# WHAT YOU ARE ASKED TO DO:
Copy out the data that comes next, character for character, and leave the images aside.

* * *

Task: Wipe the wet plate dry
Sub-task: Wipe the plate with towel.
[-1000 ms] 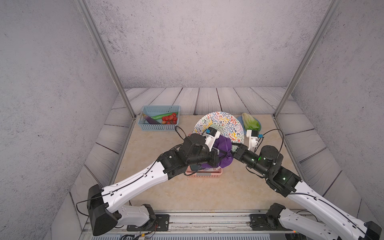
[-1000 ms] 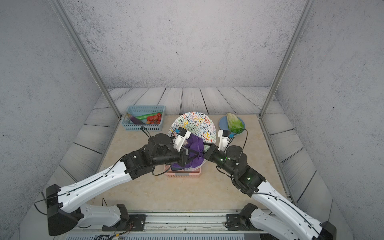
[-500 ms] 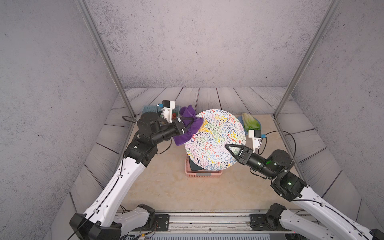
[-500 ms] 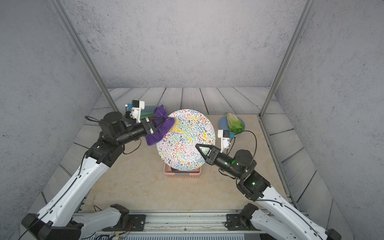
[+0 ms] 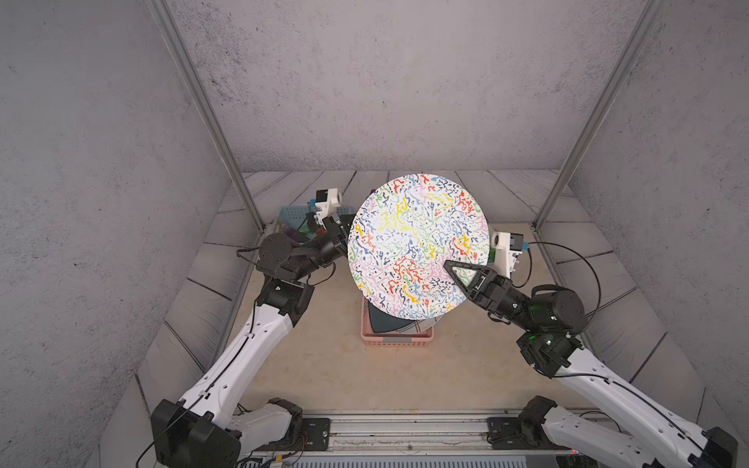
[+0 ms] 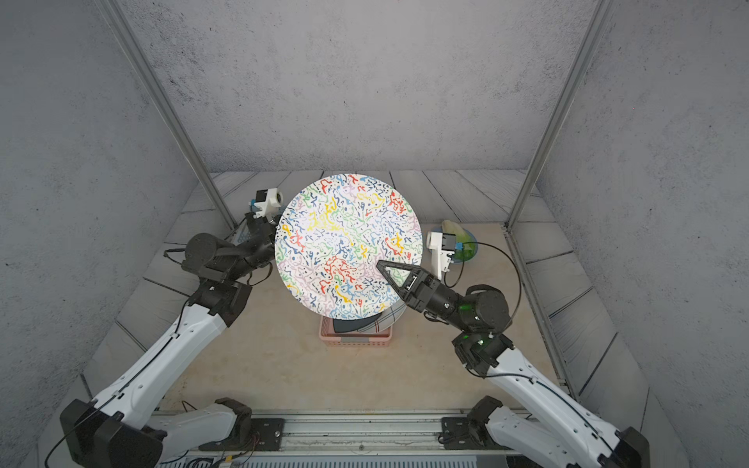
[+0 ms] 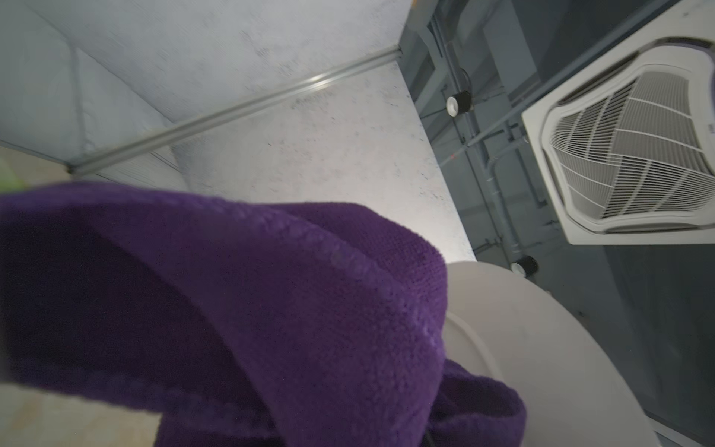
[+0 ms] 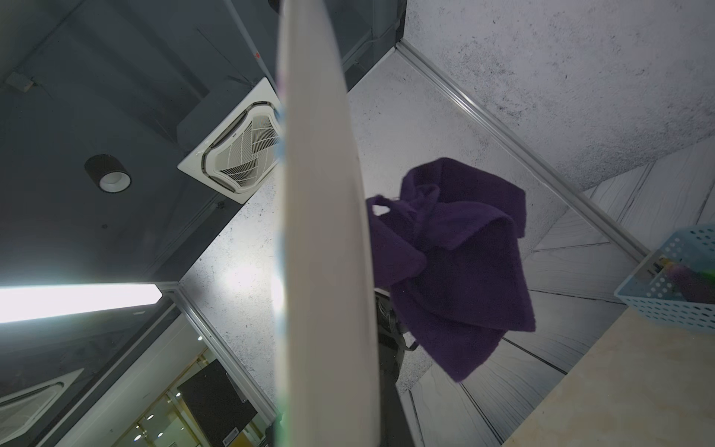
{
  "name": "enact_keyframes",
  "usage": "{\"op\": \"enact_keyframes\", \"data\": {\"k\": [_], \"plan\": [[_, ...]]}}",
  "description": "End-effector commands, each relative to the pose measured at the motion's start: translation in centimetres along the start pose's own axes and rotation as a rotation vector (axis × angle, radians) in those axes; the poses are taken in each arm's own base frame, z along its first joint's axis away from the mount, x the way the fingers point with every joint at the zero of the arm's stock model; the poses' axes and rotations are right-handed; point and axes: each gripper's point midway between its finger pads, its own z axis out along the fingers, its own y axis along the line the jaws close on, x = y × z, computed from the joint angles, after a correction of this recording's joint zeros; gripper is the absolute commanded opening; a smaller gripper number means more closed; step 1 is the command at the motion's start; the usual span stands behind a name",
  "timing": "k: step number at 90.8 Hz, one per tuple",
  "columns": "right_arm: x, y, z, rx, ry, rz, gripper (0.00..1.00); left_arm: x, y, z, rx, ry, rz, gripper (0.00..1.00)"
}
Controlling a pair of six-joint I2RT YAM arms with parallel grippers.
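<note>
The plate (image 5: 417,247) (image 6: 348,247), white with colourful squiggles, is held up in the air and faces the camera in both top views. My right gripper (image 5: 448,265) (image 6: 381,265) is shut on its lower right rim, with one finger across the patterned face. The left arm reaches behind the plate's left edge, so its gripper is hidden there. In the right wrist view the plate (image 8: 321,232) stands edge-on, with a purple cloth (image 8: 464,271) bunched against its plain back. In the left wrist view the cloth (image 7: 271,329) covers my left jaws, beside the plate's pale underside (image 7: 541,348).
A pink basket (image 5: 395,338) holding dark plates stands on the table under the raised plate. A blue basket (image 5: 292,214) (image 8: 673,278) of vegetables sits behind the left arm. A blue dish with lettuce (image 6: 462,243) lies at the back right. Metal posts flank the table.
The plate has risen from just above the pink basket and turned its face toward the camera. The cloth has gone from the plate's front to its left edge, then behind it.
</note>
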Motion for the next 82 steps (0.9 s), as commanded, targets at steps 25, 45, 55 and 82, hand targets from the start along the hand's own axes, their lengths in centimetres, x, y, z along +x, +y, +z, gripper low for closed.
{"op": "enact_keyframes", "data": {"k": [25,45,55,82], "plan": [[-6.1,5.5,2.4,-0.342,-0.179,-0.026,0.00,7.8,-8.8,2.3,0.344,0.060,-0.058,0.00],[-10.5,4.8,1.4,-0.345,-0.276,-0.015,0.00,4.1,-11.1,0.2,0.354,-0.066,0.010,0.00],[-7.1,4.5,1.8,-0.346,-0.139,-0.014,0.00,1.8,-11.5,1.0,0.365,-0.089,0.001,0.00],[-6.4,3.8,4.3,-0.363,-0.165,0.035,0.00,5.5,-9.5,5.1,0.370,0.033,-0.065,0.00]]}}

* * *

# OUTPUT FOR THIS TASK:
Task: Wipe the wet plate dry
Sub-task: Wipe the plate with towel.
[-1000 ms] 
[-1000 ms] 
[-500 ms] 
[-500 ms] 
[+0 ms] 
[+0 ms] 
[+0 ms] 
[+0 ms] 
{
  "name": "enact_keyframes",
  "usage": "{\"op\": \"enact_keyframes\", \"data\": {\"k\": [_], \"plan\": [[_, ...]]}}",
  "description": "End-effector commands, each relative to the pose measured at the motion's start: translation in centimetres along the start pose's own axes and rotation as a rotation vector (axis × angle, radians) in those axes; the poses are taken in each arm's own base frame, z along its first joint's axis away from the mount, x the way the fingers point with every joint at the zero of the arm's stock model; the poses' axes and rotations are right-handed; point and axes: each gripper's point midway between its finger pads, its own z axis out along the fingers, its own y axis along the line the jaws close on, x = y × z, computed from the joint angles, after a correction of this recording's joint zeros; gripper is the absolute commanded opening; a smaller gripper number means more closed; step 1 is the command at the motion's start; the usual span stands behind a name",
  "timing": "k: step number at 90.8 Hz, one per tuple",
  "columns": "right_arm: x, y, z, rx, ry, rz, gripper (0.00..1.00); left_arm: x, y, z, rx, ry, rz, gripper (0.00..1.00)"
}
Controlling a pair of six-joint I2RT YAM arms with parallel grippers.
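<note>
The plate (image 5: 417,247) (image 6: 348,247), white with colourful squiggles, is held up in the air and faces the camera in both top views. My right gripper (image 5: 448,265) (image 6: 381,265) is shut on its lower right rim, with one finger across the patterned face. The left arm reaches behind the plate's left edge, so its gripper is hidden there. In the right wrist view the plate (image 8: 321,232) stands edge-on, with a purple cloth (image 8: 464,271) bunched against its plain back. In the left wrist view the cloth (image 7: 271,329) covers my left jaws, beside the plate's pale underside (image 7: 541,348).
A pink basket (image 5: 395,338) holding dark plates stands on the table under the raised plate. A blue basket (image 5: 292,214) (image 8: 673,278) of vegetables sits behind the left arm. A blue dish with lettuce (image 6: 462,243) lies at the back right. Metal posts flank the table.
The plate has risen from just above the pink basket and turned its face toward the camera. The cloth has gone from the plate's front to its left edge, then behind it.
</note>
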Motion for the next 82 steps (0.9 s), as commanded, targets at steps 25, 45, 55 and 82, hand targets from the start along the hand's own axes, their lengths in centimetres, x, y, z along +x, +y, +z, gripper low for closed.
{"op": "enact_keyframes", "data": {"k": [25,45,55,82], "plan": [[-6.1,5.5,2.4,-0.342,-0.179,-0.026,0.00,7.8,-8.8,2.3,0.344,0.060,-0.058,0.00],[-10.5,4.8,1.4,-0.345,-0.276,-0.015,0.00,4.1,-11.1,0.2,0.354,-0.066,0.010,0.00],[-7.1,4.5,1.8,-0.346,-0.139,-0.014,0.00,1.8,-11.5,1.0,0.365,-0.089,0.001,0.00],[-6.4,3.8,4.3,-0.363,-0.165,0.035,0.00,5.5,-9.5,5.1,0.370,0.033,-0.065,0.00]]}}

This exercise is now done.